Go to the workbench instance and open the Terminal.
Run the gh auth login
command:
- Account:
GitHub.com
- Protocol:
HTTPS
- Authenticate Git with your GitHub credentials:
Yes
- Authentication method:
Paste an authentication token
Create a GitHub token to allow the workbench to access your account:
- Access GitHub Tokens
- Click on generate new token
- Fill in the Note field with a meaningful name, such as Vertex AI Workbench token
- Check that these scopes are enabled: 'repo', 'read:org', 'workflow'
- Click on generate token
- Copy the token (you will not be able to retrieve it later)

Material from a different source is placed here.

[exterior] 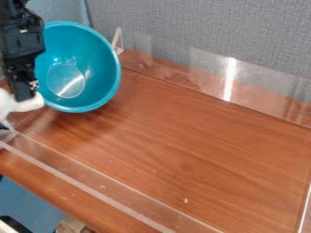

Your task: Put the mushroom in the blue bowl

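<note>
The blue bowl (79,68) stands tipped on its side at the far left of the wooden table, its opening facing right and toward the camera. My gripper (24,88) hangs just left of the bowl's rim, pointing straight down, with its jaws drawn together. Right under the fingertips is the mushroom (17,102). Its cream-white stem shows, and a bit of orange cap lies at the picture's left edge. The jaws seem to pinch the mushroom, which sits low, near the table surface and outside the bowl.
A clear acrylic wall (231,73) runs along the back of the wooden table (183,136), and a clear rail (85,177) lines the front edge. A grey fabric panel stands behind.
</note>
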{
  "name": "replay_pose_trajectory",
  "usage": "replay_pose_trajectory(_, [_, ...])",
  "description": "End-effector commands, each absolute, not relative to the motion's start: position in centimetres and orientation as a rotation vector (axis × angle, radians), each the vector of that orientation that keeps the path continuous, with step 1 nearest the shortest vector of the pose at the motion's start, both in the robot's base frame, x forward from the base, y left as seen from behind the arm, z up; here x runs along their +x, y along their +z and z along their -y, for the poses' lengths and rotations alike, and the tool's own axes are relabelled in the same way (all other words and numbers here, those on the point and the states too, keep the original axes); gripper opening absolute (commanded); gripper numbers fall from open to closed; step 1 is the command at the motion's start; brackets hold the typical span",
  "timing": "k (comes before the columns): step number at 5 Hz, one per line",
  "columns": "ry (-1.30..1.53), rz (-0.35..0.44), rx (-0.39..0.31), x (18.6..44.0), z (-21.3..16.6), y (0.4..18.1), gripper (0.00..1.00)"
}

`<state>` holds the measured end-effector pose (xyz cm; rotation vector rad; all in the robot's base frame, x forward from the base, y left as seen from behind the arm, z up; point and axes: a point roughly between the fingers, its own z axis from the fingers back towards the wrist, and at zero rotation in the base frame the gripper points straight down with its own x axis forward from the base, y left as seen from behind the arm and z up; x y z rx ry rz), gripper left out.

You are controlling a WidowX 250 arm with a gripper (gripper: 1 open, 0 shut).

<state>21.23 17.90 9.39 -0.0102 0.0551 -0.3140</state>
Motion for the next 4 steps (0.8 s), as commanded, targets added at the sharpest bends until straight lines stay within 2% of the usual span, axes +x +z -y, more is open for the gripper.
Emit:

Paste the token in the Vertex AI instance's Terminal
Clone your recap repo inside your Workbench VM using Kitt-generated token provided on top of Kitt webpage.
# Create challenge folder
mkdir -p ~/code/lewagon/data-recap-cloud-training && cd $_
# Download challenge
curl -s -H "Authorization: Token <REPLACE_BY_KITT_MYRIAD_TOKEN>, User=$(gh api user --jq '.login')" "https://kitt.lewagon.com/camps/1002/challenges/setup_script?path=07-ML-Ops%2F02-Cloud-training%2FRecap" | bash
cp .env.sample .env
nano .env
Install direnv
:
curl -sfL https://direnv.net/install.sh | bash
eval "$(direnv hook zsh)"
direnv allow .
Install package:
pip install -e .
make reset_local_files
Run the preprocessing and the training:
make run_preprocess run_train
Manually hook direnv
:
eval "$(direnv hook zsh)"
The easiest solution is to manually define the environment variables from Python:
import os
os.environ["DATA_SIZE"] = "1k"
os.environ["MODEL_TARGET"] = "local"
os.environ["GCP_PROJECT_WAGON"] = wagon-public-datasets
os.environ["GCP_PROJECT"] = ... # Your personal GCP project for this bootcamp
os.environ["GCP_REGION"] = "europe-west1"
os.environ["CLOUD_STORAGE"] = "europe-west1"
os.environ["BQ_REGION"] = "EU"
os.environ["BQ_DATASET"] = "taxifare"
...
In Compute Engine we can see that the Vertex AI Workbench uses a Compute Engine instance behind the scenes: